Au cours des vingt dernières années l'élite
financière a perdu toute retenue et déclaré la guerre à la classe ouvrière. Si
des élections démocratiques lui barrent la route, elle les balaie d'un revers
de main, comme en Grèce et en Italie où des gouvernements technocratiques ont
été mis en place et qui ne rendent des comptes qu'aux banques. Et cette
oligarchie financière ne recule pas non plus devant la répression violente de
la résistance sociale comme on a pu le voir avec l'expulsion par la force des
manifestants du mouvement Occupy dans tous les Etats-Unis et
internationalement. Telle l'aristocratie française de la fin du 18e siècle à la
veille de la révolution, l'aristocratie financière d'aujourd'hui n'est pas
prête à céder la moindre petite part de ses privilèges ou de sa richesse.
Cette
élite financière est soutenue par les représentants des classes moyennes riches
dans les médias, par les partis politiques de l'establishment, les syndicats
et le milieu de l'ex-gauche, qui insistent tous pour dire qu'il n'existe pas
d'alternative à l'austérité et utilisent tous les moyens pour saboter
l'opposition sociale.
Un représentant typique de cette espèce est
l'ancien dirigeant allemand du parti des Verts, Joshka Fischer. Dans l'édition
du nouvel an du Süddeutsche Zeitung, cet ancien squatteur radical devenu
plus tard ministre allemand des Affaires étrangères a accueilli avec
enthousiasme les dernières mesures d'austérité de l'UE et conclut par un
concert de louanges aux marchés financiers. « Et à qui sommes-nous
redevables pour tout ce progrès européen? » écrit-il. « A la sagesse
de nos dirigeants? Hélas non. Ce n'est presque exclusivement que le résultat de
la pression exercée par les marchés tant décriés! »
Le
retour de la pauvreté de masse en Europe plante le décor du retour de la
révolution.

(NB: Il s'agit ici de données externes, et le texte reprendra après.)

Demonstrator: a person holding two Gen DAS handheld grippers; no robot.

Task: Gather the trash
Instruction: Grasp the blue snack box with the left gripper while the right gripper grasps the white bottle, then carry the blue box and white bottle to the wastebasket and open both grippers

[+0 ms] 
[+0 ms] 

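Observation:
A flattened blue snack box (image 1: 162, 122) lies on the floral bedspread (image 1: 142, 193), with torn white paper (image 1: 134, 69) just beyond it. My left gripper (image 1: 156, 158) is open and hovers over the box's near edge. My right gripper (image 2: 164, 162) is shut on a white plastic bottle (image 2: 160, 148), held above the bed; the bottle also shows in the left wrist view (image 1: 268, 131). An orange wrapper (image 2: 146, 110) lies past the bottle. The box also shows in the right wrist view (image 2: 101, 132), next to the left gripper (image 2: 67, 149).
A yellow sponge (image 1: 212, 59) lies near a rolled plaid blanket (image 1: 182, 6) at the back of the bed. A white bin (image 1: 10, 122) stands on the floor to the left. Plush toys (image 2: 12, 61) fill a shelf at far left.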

La classe ouvrière et les jeunes doivent se préparer à l'inévitable
confrontation avec l'élite financière en rompant avec ses représentants
politiques de la sociale-démocratie, des syndicats, du Parti de Gauche et
autres organisations de pseudo-gauche, et en entreprenant la lutte pour un
programme socialiste en construisant de par l'Europe des partis de l'Egalité
socialiste et le Comité international de la Quatrième Internationale.